Saulo
A
chegada da Inquisição (maldita). 1490 - 1491
«(…) Curvando-me para bloquear a
vista de quem estivesse vigiando de cima, cortei a parte interna do cós da calça
e enfiei a faca lá dentro. Uma corda foi colocada do navio militar à galé para
transferir o barril de vinho. Uma ponta de uma segunda corda foi amarrada na
minha cintura e a outra ponta foi presa à primeira. Então fui jogado por cima
do costado. Os tripulantes da galé me puxaram através do espaço vazio, mas eu
estava fraco demais para subir pela corda até ao barco deles. O navio soltou
sua ponta da corda, e eu teria sido colhido pela contracorrente, mas ouvi uma
voz gritar da galé: Puxem ele! Puxem ele! Engasgando e tossindo, pousei na
larga plataforma da popa da galé. O homem que dera a ordem se aproximou de mim.

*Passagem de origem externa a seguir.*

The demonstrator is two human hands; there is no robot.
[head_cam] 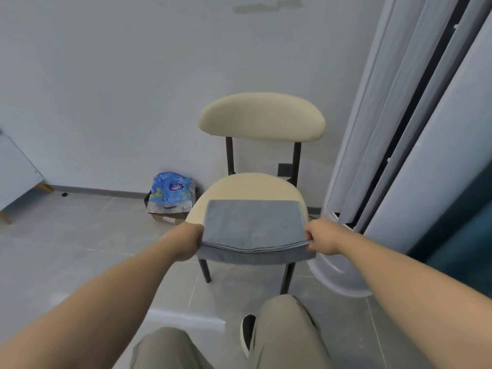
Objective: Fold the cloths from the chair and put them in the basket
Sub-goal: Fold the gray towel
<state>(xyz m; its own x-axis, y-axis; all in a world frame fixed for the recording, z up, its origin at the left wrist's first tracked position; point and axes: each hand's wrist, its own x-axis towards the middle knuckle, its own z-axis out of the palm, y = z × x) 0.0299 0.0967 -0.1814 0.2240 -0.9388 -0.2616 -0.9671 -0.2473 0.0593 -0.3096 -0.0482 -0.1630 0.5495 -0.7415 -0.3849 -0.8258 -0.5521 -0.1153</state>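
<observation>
A grey-blue cloth [253, 225] lies folded over on the round cream seat of the chair [247, 186], with its near edge hanging past the seat's front. My left hand [187, 242] grips the cloth's near left corner. My right hand [320, 239] pinches the near right corner. Both hands hold the doubled edge slightly lifted between them. No basket is in view.
The chair has a cream backrest [262, 117] and dark legs and stands against a pale wall. A blue plastic bag [170, 194] sits on a cardboard box at the left of the chair. A tall white appliance [399, 155] stands to the right. My knees are at the bottom.
</observation>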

Ele era uma estranha visão, vestido com camisa, calções e perneiras pretas
encimados por uma jaqueta justa azul-pavão com três-quartos de comprimento,
bordada abundantemente com fios de prata. Usava um chapéu extravagante, de um
tipo que eu nunca tinha visto, preto, com uma pena roxa e mais esmerado do que
os usados por pantomimos e actores que fazem representações teatrais em praças
nas épocas do Natal e da Páscoa. Fivelas reluziam em seus sapatos, enquanto uma
agitação de rendados espumava nos punhos e pescoço. Uma argola de ouro pendia
de uma orelha, e, em seu rosto bronzeado, ele deixara crescer um bigode e um
minúsculo cavanhaque. Pelas roupas e modos, vi que era o capitão. Curvou-se
sobre mim e alisou meu cabelo. Virei bruscamente a cabeça para o lado e enfiei
os dentes na sua mão, consequentemente, ele me atingiu com a bengala de bambu
que carregava. Recuei para o canto como um animal selvagem. O capitão da galé
chupou o local da mordida, mas longe de ficar irritado com meu ataque, ele fez
um gesto de aprovação com a cabeça.
Gosto de um jovem com coragem,
declarou. Isso significa que será útil numa batalha e capaz de evitar problemas
para nossos próprios remadores. Está esquelético demais para pegar
imediatamente num remo, mas se fortalecerá para isso se o alimentarmos. Permaneci
onde estava pelo resto do dia, agachado no canto. Naquela noite, ancoramos em águas
rasas ao largo de uma ilha para que os remadores pudessem descansar e comer. O
capitão me deu um pedaço da cabra que assava num braseiro montado no convés,
dentro de uma fornalha de ferro usada para cozinhar alimentos. Comi avidamente.
Haviam-se passado semanas, talvez meses, desde que eu comera carne pela última
vez. O capitão deu uma risadinha enquanto me observava devorar a comida. Calma,
rapaz. Não parece ter tido uma refeição decente em toda a sua vida. Entupir-se
assim tão rápido só vai causar-lhe dor de barriga.
Ele tinha razão. Uma hora depois,
eu estava curvado por causa das cólicas, depois que a comida, de um tipo que eu
não estava acostumado, seguiu seu caminho pelas minhas entranhas. Para minha
surpresa, alguns dos remadores vieram examinar-me. Eu havia imaginado que eles
estivessem acorrentados aos seus bancos, mas apenas um pequeno número, oito no
total, era de escravos ou criminosos aprisionados daquela maneira. O resto,
mais de vinte homens livres, tinha decidido fazer aquele trabalho. Descobri que
homens de vários países se tornavam remadores de galés por opção. Esse era
considerado um trabalho que requeria habilidade, embora árduo, mas o pagamento
e os lucros podiam ser bem recompensadores: além do salário básico, o remador
recebia uma percentagem do lucro obtido pela carga e de qualquer butim
que surgisse no seu caminho. Nessa galé em particular, sob o comando do capitão
Cosimo Gastone, a comida era nutritiva: carne, peixe ou ave, com bastante pão,
queijos fortes e frutas e mel engolidos com vinho. Os remadores eram excepcionalmente
bem alimentados, pois o capitão achava que deviam manter-se no melhor da sua
forma. Eu iria descobrir, do modo mais brutal, que nossas próprias vidas
dependiam da aptidão dos remadores». In Theresa Breslin, Prisioneira da
Inquisição, 2010, Editora Galera Record, 2014, ISBN 978-850-113-940-0.